TASK GOAL
Your copy should match the listing word for word, apart from the pictures, which are left out.

GIVEN DATA
::::
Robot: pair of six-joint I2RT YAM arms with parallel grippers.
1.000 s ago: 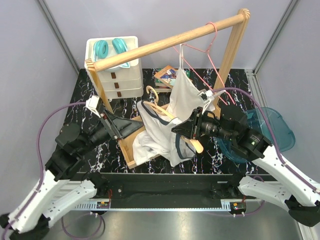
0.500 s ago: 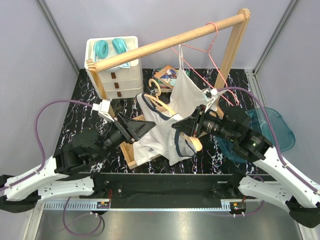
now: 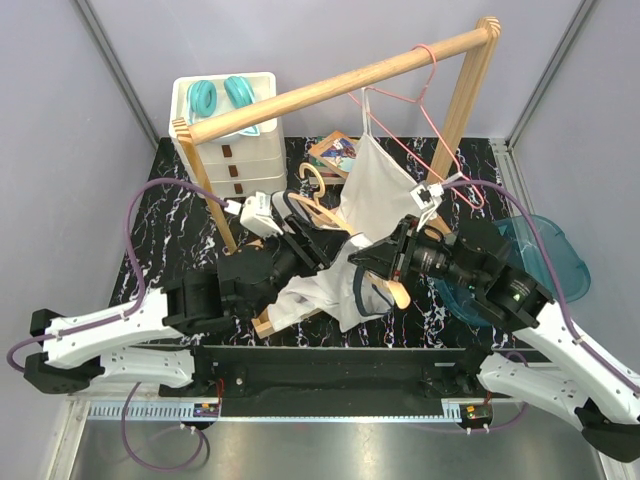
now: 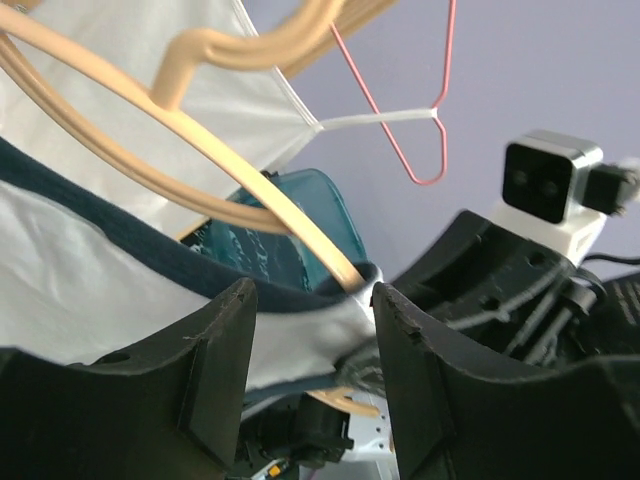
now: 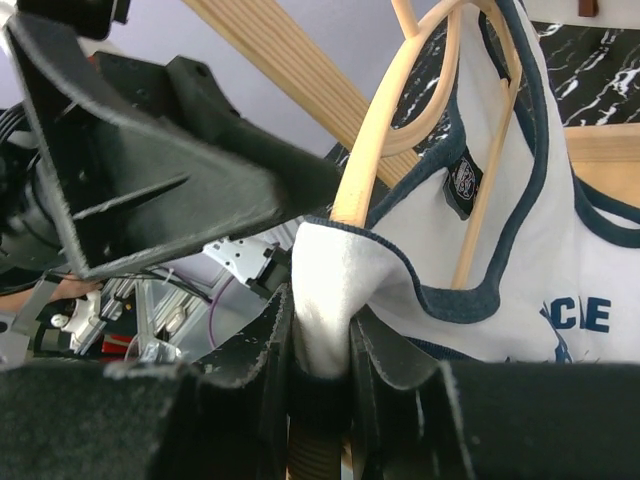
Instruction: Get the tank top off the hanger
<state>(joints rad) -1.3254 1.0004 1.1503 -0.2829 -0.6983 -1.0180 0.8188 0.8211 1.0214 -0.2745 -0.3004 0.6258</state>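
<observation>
Right gripper (image 5: 320,372): clenched on bunched fold of tank top (image 5: 530,250), navy trim just above fingertips. Wooden hanger (image 5: 392,150) arm runs down into same pinch. Left gripper (image 4: 312,345): I read it spread wide, fingers either side of trimmed edge and hanger arm; contact I cannot tell. From top view I see tank top hanging low between both arms, on hanger, under wooden rail (image 3: 330,84), above marbled table (image 3: 170,230).
</observation>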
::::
WORKED SOLUTION
Robot: pair of six-joint I2RT YAM arms with parallel grippers.
1.000 s ago: 
0.500 s ago: 
now: 
now: 
now: 
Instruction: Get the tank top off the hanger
<state>(joints rad) -1.3254 1.0004 1.1503 -0.2829 -0.6983 -1.0180 0.8188 0.8211 1.0214 -0.2745 -0.3004 0.6258</state>
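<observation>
Right gripper (image 5: 320,372): clenched on bunched fold of tank top (image 5: 530,250), navy trim just above fingertips. Wooden hanger (image 5: 392,150) arm runs down into same pinch. Left gripper (image 4: 312,345): I read it spread wide, fingers either side of trimmed edge and hanger arm; contact I cannot tell. From top view I see tank top hanging low between both arms, on hanger, under wooden rail (image 3: 330,84), above marbled table (image 3: 170,230).
</observation>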

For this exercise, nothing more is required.